— SUPPLIED MATERIAL —
★ ★ ★ ★ ★

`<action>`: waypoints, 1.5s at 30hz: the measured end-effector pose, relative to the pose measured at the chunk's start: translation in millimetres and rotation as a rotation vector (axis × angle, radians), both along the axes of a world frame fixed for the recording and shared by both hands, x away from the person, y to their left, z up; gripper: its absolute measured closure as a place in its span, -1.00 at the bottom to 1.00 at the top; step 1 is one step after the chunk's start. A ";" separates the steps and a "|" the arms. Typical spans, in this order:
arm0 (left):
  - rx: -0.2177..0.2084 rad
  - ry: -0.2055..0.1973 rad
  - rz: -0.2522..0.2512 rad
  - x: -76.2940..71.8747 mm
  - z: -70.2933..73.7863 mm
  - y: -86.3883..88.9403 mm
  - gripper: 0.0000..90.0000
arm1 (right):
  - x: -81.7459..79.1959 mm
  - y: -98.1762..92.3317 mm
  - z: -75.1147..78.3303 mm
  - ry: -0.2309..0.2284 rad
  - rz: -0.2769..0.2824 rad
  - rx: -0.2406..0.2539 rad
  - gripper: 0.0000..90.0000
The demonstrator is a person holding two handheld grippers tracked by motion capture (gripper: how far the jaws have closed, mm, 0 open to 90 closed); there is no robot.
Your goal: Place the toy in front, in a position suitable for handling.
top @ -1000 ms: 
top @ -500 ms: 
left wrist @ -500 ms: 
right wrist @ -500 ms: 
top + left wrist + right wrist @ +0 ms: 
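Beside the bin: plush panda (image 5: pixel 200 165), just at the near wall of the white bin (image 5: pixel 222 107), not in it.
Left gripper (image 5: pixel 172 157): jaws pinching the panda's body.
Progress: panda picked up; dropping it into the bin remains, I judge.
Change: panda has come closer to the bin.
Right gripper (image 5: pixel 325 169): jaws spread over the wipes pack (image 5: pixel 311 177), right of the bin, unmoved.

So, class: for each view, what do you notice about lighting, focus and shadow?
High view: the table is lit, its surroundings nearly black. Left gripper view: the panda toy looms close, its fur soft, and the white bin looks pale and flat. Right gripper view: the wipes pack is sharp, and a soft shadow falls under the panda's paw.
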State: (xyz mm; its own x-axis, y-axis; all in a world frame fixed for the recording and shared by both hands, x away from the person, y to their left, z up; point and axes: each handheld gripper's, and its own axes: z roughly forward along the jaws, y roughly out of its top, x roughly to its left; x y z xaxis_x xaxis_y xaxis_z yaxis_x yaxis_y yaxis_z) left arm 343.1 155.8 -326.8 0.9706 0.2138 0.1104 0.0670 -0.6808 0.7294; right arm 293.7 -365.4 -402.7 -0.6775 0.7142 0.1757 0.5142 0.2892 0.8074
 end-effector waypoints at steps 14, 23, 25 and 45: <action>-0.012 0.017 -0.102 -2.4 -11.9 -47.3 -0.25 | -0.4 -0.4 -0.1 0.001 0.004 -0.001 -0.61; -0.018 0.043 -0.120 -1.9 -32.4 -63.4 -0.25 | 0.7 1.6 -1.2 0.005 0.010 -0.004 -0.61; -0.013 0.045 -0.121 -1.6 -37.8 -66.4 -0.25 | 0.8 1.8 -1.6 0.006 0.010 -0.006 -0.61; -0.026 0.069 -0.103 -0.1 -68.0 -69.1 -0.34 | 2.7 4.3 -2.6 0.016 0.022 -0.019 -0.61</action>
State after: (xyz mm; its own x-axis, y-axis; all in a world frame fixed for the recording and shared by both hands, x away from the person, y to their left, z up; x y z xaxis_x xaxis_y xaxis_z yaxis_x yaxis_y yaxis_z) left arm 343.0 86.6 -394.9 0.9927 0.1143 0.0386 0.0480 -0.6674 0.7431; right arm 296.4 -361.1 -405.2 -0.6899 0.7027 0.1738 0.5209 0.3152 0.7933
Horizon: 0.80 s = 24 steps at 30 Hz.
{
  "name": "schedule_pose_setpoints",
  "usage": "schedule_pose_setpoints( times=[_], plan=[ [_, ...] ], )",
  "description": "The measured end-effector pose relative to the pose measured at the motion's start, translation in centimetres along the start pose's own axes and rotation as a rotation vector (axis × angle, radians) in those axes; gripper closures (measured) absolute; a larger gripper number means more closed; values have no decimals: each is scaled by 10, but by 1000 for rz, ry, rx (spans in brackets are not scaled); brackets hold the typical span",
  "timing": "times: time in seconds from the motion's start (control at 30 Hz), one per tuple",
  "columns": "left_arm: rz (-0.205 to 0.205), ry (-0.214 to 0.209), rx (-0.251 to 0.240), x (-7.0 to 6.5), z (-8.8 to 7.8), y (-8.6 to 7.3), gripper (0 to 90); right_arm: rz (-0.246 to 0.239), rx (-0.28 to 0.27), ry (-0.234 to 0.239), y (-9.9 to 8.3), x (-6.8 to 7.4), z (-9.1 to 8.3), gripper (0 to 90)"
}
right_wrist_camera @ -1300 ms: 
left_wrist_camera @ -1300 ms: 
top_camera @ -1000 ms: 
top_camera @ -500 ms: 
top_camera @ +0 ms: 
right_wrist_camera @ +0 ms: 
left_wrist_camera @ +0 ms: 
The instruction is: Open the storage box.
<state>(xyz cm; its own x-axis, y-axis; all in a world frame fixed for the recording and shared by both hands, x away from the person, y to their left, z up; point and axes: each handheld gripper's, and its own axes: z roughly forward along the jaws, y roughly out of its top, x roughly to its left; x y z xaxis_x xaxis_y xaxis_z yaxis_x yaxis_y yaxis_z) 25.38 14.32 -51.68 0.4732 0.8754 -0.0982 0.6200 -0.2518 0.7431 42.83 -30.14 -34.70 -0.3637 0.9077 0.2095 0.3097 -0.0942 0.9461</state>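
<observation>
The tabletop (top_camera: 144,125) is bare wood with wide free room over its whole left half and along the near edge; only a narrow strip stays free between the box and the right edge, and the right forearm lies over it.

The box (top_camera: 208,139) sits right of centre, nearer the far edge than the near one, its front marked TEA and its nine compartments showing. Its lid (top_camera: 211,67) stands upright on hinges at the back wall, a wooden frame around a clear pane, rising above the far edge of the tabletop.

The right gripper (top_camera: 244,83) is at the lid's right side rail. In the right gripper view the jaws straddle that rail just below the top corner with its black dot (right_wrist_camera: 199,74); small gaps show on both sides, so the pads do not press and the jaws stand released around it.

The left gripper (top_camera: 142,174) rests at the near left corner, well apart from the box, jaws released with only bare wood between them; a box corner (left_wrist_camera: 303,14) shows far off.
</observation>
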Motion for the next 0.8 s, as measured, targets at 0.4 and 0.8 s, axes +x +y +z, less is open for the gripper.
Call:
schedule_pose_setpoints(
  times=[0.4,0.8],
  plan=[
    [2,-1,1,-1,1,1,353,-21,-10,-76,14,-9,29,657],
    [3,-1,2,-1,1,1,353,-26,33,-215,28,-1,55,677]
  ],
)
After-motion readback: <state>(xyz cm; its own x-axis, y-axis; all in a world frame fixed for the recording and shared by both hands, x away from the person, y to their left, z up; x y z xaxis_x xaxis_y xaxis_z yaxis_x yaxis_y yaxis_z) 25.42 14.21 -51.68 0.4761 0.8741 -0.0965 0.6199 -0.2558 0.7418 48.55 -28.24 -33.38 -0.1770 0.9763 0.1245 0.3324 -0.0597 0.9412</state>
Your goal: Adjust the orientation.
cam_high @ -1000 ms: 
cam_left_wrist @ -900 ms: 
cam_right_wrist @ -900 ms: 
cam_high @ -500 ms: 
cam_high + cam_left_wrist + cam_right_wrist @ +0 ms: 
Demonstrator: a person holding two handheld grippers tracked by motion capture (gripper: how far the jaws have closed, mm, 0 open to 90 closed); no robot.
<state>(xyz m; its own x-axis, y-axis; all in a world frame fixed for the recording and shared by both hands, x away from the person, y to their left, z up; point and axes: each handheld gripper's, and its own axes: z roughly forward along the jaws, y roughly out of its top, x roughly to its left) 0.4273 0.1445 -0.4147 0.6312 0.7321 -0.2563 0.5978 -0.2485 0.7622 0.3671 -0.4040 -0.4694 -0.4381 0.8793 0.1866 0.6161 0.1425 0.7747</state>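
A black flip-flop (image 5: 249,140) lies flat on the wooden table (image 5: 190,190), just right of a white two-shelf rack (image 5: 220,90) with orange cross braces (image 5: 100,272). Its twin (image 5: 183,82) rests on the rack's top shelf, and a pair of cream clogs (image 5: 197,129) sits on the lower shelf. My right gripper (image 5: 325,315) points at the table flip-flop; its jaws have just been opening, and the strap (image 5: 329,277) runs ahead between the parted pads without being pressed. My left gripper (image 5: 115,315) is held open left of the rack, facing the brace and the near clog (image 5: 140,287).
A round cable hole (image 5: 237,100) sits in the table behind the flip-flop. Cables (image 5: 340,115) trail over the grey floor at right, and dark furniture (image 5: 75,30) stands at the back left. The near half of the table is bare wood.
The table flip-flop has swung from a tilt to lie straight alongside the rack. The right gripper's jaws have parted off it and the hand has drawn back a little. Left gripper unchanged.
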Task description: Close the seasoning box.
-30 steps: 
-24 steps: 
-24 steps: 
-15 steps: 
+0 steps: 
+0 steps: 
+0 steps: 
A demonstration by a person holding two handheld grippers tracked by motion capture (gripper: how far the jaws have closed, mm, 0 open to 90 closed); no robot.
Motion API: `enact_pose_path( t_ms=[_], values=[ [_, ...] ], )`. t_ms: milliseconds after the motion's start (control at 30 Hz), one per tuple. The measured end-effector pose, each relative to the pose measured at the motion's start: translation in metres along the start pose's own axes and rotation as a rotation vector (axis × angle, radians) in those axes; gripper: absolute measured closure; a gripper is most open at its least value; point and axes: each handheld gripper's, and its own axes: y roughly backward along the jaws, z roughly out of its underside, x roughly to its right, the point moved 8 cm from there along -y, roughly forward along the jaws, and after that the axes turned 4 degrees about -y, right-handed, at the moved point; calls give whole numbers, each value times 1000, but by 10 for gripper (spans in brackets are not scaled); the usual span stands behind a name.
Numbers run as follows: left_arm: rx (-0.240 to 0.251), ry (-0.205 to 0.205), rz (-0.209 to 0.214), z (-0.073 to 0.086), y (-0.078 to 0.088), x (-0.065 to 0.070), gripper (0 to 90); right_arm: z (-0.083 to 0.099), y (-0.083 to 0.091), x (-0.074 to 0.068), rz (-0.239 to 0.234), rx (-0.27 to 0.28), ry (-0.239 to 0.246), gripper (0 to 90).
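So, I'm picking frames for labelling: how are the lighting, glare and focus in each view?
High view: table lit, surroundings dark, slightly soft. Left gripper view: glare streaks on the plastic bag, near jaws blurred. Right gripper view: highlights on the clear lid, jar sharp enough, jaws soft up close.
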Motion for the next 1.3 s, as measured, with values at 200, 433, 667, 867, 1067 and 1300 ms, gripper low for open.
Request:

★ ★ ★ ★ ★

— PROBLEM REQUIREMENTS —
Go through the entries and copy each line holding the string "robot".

— WRITTEN RESPONSE —
The demonstrator is a person holding two handheld grippers tracked by motion capture (gripper: how far the jaws have closed, mm, 0 open to 90 closed); there is no robot.
Demonstrator: a person holding two handheld grippers tracked by motion capture (gripper: how far the jaws have closed, mm, 0 open to 90 closed); no robot.
A demonstration by a person holding two handheld grippers tracked by motion capture (gripper: how far the jaws have closed, mm, 0 open to 90 closed); no robot.

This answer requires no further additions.